Write out every entry precisely as given, leaving the pictures out.

START MATERIAL TO PROCESS

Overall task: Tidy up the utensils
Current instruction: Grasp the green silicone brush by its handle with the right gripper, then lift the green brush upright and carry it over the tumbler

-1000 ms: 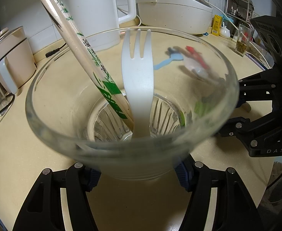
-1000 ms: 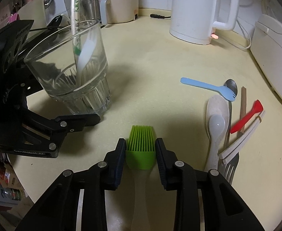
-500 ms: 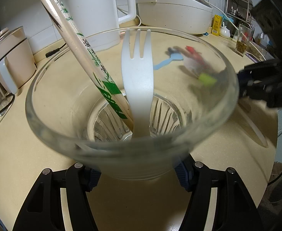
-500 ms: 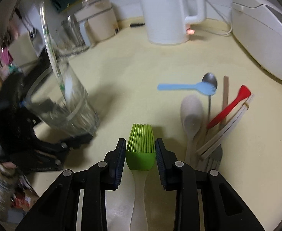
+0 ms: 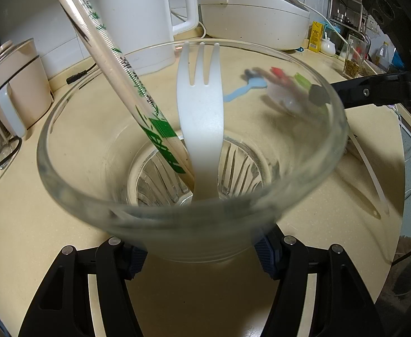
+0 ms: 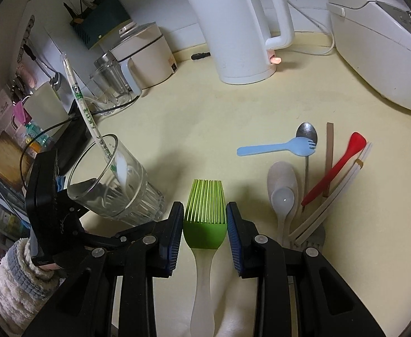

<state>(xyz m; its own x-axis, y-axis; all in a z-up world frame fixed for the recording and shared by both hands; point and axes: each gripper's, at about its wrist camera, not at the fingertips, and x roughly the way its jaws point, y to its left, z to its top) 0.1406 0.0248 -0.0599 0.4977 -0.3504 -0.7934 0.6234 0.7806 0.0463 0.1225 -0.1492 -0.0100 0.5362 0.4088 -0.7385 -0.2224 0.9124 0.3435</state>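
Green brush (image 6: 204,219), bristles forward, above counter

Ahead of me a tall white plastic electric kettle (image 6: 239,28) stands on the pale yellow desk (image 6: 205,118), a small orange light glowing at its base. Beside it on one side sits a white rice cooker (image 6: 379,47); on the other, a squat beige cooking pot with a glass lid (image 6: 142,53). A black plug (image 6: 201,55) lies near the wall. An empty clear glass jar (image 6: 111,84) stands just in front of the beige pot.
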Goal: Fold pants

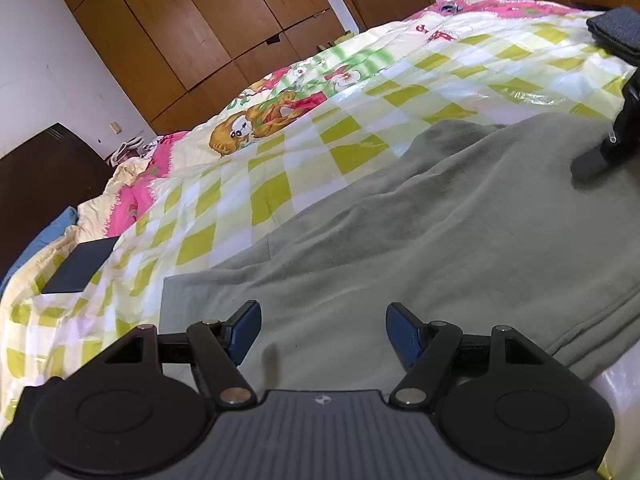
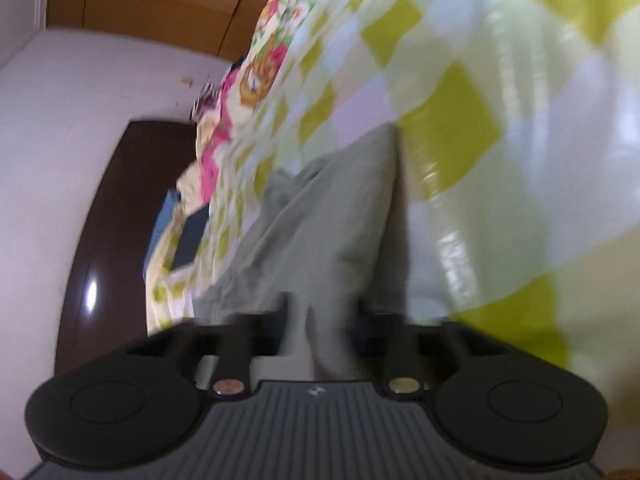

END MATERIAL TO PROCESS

ANSWER
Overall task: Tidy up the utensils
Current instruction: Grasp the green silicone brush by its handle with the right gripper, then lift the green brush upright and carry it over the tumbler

-1000 ms: 
-1000 ms: 
-500 ms: 
-500 ms: 
+0 ms: 
+0 ms: 

<state>(xyz m; its own x-axis, y-axis; all in a z-up world frame fixed for the recording and shared by both hands; point and axes: each gripper's, at about its wrist camera, not at the fingertips, and x roughly the way its jaws point, y to its left, z to its top) 0.1406 0.0248 -0.0599 0.4977 -0.3504 -0.7934 0.6234 0.7806 0.0463 0.1225 -0.1492 -0.0100 0.5362 0.4088 -0.7385 -0.2224 0.9124 0.3435</state>
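Green brush (image 6: 204,219), bristles forward, above counter

Ahead of me a tall white plastic electric kettle (image 6: 239,28) stands on the pale yellow desk (image 6: 205,118), a small orange light glowing at its base. Beside it on one side sits a white rice cooker (image 6: 379,47); on the other, a squat beige cooking pot with a glass lid (image 6: 142,53). A black plug (image 6: 201,55) lies near the wall. An empty clear glass jar (image 6: 111,84) stands just in front of the beige pot.
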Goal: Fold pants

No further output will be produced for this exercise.